An entire day at the festival + not a ton of sleep + 700 acres of land means your feet are going to be very tired. Even if you’re physically fit, it can be exhausting to be on the move, in the heat, so much. Opt for boots or sneakers with good arch support.
Close to 100,000 people attend Bonnaroo each year. Expect crowds and lines. There will be lines to get through security, to buy food, to get water, and to use the bathrooms. But everyone is, for the most part, in good spirits despite that fact. Should you ever need some space, it’s easy enough to find; the areas toward the back of stages tend to be much mellower.
Certain branded tents and stages inside the venue are graced with the most precious of festival rarities: air-conditioning. Head to the Bonnaroo Cinema, where movies and television are screened and cold air is blasted. Visit Snake & Jake’s Christmas Club Barn, where you can sip on cocktails and cool off.

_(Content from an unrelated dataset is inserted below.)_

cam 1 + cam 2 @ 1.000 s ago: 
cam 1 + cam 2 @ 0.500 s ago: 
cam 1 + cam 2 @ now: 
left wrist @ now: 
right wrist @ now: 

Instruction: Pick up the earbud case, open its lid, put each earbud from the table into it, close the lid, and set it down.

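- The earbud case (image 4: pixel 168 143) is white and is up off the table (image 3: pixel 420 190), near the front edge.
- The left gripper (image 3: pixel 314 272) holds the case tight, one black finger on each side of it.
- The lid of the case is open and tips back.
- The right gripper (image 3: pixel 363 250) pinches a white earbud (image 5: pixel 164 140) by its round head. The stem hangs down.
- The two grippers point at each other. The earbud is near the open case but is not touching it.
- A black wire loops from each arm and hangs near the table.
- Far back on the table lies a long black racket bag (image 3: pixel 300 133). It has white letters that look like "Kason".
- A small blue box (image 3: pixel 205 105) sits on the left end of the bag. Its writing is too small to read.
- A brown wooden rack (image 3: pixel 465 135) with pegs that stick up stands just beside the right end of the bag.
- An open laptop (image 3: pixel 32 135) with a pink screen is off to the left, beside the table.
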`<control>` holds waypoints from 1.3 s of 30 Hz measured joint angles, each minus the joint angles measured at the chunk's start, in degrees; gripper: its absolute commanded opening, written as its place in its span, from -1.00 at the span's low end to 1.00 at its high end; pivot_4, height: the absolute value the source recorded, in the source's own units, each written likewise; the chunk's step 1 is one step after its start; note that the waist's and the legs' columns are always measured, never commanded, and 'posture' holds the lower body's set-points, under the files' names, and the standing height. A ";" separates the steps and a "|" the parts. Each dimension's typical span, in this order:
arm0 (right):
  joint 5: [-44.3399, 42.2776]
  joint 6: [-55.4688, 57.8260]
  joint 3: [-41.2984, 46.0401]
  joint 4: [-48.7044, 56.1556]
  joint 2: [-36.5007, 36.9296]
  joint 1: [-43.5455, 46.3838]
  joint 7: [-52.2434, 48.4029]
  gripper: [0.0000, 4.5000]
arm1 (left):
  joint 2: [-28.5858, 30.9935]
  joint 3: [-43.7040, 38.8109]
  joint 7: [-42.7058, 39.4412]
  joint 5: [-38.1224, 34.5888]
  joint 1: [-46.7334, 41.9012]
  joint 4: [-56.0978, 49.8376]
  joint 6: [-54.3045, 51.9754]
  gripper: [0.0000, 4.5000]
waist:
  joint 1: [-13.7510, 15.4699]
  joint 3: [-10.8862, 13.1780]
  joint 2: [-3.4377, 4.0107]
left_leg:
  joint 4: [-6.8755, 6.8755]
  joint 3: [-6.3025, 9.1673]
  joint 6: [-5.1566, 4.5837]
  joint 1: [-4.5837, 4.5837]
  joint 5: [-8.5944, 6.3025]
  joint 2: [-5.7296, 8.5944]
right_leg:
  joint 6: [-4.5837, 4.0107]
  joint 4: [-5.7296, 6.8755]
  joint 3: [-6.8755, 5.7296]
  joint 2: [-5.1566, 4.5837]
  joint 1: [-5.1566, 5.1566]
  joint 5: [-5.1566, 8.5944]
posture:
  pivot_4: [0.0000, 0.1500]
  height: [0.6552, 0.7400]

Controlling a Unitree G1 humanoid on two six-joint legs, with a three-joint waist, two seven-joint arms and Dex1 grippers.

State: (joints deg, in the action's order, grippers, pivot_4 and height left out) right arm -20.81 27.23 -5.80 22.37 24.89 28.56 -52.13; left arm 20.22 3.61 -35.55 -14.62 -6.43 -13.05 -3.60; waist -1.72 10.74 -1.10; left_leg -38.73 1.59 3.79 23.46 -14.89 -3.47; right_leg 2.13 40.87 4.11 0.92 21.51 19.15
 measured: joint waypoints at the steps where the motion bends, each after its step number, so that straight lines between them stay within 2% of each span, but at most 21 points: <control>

Though it’s been evolving over the years, Bonnaroo is still one of the most “hippie”-minded festivals of the bunch. Attendees are all about good vibes, sharing, and having a good time. Make friends with those camping around you, when you’re waiting in lines, and when you’re packing in to get to the front of your favourite band’s set. It will pay off in dividends.
What, you aren’t accustomed to seeing people wearing nothing but a smile and a sparkly cape? You find that fairy costume complete with wings and pouch of fairy dust surprising? Well, get ready for it. Bonnaroo attendees tend to throw caution to the wind, so you'd best put that guard down and let your freak flag fly.